E-commerce firm JD.com will be doing business with Zestfinance, a U.S.-based financial tech company, to provide consumer credit in China. The launch of the joint venture was announced on Friday.
As China’s leaders are pursuing to encourage consumer spending and make its economy less reliant on industrial exports, the government is allowing private companies like JD.com to launch in the country.
The partnership is called JD-ZestFinance Gaia. It will incorporate JD.com's index of more than 100 million active customers with ZestFinance’s machine learning underwriting technology to arrange credit risk evaluation services to companies in China.
Based on reports, it will initially be used to check credit risk and offer installment loans for purchases on JD.com.
Josh Gartner, senior director for international communications for JD.com, said that Chinese online retailers hope to “greatly improve the efficiency of deciding who should be offered credit or not.”
JD.com, a Chinese e-commerce company competing with Alibaba, has 100 million active customers and generates a yearly revenue of $20 billion.
Similar to Amazon, the corporation buys goods from producers and has a national network of distribution centers and warehouses.
Meanwhile, ZestFinance was founded in 2009 and started making loans itself and underwriting loans made by lending partners in 2010.
“This is a great validation that what we’ve built works,” said Douglas C. Merrill, founder and chief executive of ZestFinance.

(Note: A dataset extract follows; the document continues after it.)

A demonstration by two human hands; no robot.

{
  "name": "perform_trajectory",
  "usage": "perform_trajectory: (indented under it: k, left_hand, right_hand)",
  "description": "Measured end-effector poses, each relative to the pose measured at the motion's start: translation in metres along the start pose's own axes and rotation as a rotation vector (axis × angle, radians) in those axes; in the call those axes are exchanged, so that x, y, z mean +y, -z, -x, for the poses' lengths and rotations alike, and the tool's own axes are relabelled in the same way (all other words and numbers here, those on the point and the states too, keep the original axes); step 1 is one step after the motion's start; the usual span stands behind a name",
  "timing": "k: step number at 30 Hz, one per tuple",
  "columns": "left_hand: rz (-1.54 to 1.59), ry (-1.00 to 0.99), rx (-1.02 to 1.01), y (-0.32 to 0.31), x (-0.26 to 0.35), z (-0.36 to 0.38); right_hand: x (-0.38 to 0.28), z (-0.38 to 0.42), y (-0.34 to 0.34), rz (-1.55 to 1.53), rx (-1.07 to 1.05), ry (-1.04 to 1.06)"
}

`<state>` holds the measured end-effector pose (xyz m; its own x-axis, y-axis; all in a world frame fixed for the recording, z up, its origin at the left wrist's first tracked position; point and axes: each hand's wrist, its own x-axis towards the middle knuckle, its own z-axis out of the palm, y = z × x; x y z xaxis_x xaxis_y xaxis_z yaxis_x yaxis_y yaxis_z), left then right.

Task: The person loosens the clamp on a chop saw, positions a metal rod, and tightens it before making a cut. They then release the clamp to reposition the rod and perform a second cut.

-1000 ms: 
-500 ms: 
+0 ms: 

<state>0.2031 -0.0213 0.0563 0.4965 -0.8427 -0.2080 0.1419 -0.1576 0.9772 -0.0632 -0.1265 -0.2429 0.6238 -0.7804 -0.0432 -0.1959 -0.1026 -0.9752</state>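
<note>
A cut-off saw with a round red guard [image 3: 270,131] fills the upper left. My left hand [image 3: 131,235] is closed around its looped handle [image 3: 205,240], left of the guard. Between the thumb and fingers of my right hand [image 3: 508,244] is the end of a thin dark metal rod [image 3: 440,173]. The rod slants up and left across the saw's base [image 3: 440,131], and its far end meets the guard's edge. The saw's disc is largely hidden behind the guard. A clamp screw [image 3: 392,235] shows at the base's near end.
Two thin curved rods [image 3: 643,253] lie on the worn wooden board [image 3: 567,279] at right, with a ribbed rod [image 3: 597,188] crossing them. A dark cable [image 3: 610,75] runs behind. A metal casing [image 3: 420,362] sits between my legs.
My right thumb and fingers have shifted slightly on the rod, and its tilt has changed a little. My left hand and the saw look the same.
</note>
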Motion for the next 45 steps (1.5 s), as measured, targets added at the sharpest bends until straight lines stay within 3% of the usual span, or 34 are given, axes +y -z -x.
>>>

As Chinese buyers often have little to no credit history, moneylenders in China miss the data often used in stable markets to dispose creditworthiness.
The 20 percent of Chinese adults who have credit scores are given credit through the People’s Bank of China, the country’s central bank, and through partnerships with big state-owned firms.
Yao Naisheng, vice president of JD Finance, said that this situation is creating a bottleneck for the development of China's consumption loans.